*Extracted data entries*
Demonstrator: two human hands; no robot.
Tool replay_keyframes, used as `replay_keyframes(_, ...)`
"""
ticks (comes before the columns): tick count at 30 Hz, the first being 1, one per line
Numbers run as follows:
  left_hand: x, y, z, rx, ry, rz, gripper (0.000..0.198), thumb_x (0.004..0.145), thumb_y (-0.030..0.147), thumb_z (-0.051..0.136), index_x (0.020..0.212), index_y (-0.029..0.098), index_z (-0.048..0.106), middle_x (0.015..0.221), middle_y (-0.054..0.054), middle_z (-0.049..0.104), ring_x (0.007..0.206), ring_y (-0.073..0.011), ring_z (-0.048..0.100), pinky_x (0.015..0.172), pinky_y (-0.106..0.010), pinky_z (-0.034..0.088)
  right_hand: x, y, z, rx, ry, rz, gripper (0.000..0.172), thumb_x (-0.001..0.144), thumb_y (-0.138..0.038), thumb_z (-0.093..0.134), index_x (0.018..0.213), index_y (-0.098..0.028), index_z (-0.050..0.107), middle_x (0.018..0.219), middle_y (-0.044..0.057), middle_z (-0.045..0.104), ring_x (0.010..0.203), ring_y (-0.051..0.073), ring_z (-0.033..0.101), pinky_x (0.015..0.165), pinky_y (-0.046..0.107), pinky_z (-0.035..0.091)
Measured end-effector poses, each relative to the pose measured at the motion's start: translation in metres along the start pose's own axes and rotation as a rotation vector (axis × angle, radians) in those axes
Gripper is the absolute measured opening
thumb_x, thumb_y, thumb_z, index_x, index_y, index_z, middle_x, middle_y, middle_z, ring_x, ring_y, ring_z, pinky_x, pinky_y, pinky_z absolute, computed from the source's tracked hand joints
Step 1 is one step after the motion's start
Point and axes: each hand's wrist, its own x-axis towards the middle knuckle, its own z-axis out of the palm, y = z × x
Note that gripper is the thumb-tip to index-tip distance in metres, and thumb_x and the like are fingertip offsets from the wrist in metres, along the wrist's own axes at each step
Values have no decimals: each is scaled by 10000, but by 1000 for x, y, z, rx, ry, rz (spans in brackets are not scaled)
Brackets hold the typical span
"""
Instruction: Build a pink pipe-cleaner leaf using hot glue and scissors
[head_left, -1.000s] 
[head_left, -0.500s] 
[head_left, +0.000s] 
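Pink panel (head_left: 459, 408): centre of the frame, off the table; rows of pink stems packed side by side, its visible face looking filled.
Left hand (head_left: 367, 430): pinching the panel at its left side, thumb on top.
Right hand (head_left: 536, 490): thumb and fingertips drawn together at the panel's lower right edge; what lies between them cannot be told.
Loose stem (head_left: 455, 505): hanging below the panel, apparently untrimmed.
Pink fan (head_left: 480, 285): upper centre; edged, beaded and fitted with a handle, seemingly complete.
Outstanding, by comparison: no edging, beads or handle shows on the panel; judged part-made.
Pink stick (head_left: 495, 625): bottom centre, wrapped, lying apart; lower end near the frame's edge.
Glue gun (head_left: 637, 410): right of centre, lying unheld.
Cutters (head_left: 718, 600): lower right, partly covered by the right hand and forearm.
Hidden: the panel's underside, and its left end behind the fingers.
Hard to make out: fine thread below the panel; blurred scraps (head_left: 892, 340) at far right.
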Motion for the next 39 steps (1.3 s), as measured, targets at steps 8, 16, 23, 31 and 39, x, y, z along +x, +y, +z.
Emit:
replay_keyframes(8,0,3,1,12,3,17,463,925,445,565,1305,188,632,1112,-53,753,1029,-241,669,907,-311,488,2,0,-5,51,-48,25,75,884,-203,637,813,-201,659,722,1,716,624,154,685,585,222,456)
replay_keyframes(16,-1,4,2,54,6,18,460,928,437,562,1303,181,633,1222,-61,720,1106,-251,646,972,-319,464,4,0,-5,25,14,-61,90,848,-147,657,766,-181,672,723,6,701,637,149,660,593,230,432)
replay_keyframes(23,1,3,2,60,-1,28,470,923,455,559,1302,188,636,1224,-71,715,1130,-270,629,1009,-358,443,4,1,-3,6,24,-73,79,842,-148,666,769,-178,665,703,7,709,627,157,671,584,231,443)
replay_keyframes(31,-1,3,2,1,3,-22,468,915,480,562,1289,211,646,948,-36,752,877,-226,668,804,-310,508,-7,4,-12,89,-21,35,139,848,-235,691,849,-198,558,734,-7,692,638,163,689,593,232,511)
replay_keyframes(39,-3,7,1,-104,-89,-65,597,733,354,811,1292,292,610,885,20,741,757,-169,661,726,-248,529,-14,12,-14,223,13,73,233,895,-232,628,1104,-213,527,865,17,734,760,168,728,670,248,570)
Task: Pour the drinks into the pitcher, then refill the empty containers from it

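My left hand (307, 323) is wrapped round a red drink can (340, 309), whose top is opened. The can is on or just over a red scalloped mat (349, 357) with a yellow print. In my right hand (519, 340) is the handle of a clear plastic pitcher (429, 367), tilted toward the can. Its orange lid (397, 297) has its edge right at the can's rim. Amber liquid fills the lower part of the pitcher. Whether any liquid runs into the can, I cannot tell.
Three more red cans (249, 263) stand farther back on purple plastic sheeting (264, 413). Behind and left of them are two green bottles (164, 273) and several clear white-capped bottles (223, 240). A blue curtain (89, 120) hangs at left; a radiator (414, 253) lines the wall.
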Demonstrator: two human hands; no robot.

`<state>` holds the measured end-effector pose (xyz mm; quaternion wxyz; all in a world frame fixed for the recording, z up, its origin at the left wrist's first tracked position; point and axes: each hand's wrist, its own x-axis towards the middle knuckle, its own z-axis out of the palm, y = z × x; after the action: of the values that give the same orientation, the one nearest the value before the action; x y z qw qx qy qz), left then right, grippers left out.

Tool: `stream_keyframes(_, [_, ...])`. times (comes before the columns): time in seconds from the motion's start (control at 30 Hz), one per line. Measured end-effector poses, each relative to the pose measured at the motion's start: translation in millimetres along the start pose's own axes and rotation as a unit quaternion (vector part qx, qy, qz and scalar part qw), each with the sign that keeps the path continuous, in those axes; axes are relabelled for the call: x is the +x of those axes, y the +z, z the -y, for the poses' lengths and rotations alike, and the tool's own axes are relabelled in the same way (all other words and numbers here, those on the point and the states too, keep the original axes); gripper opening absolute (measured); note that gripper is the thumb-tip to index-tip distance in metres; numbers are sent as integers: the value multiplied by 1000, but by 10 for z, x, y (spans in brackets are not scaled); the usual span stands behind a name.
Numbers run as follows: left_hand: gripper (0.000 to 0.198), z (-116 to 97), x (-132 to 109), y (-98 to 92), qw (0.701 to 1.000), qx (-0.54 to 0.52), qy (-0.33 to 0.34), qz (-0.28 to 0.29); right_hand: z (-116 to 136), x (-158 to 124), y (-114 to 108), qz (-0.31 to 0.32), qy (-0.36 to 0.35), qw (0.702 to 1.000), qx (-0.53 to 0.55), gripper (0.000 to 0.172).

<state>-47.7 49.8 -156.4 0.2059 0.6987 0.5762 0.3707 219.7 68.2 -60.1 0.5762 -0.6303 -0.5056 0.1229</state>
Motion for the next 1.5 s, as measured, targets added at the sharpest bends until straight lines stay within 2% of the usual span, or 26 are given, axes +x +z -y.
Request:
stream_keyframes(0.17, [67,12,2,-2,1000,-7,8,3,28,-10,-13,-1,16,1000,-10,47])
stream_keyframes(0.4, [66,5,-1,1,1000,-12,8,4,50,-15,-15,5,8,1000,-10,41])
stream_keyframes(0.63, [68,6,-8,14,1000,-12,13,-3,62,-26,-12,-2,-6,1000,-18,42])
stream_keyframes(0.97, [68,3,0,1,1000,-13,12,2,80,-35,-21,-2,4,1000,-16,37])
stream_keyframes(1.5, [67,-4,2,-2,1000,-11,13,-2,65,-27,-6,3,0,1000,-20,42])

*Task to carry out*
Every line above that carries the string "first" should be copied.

*Task response*
ticks (comes before the columns): tick count at 30 Hz, the first being 1, one per line
`<state>` holds the measured end-effector pose (xyz mm; quaternion wxyz; all in a world frame fixed for the recording, z up, its origin at the left wrist's first tracked position; point and axes: each hand's wrist, its own x-axis towards the middle knuckle, its own z-axis out of the palm, y = z × x; after the action: of the values that give the same orientation, the one nearest the value before the action; x y z qw qx qy qz), left then right, grippers left out.

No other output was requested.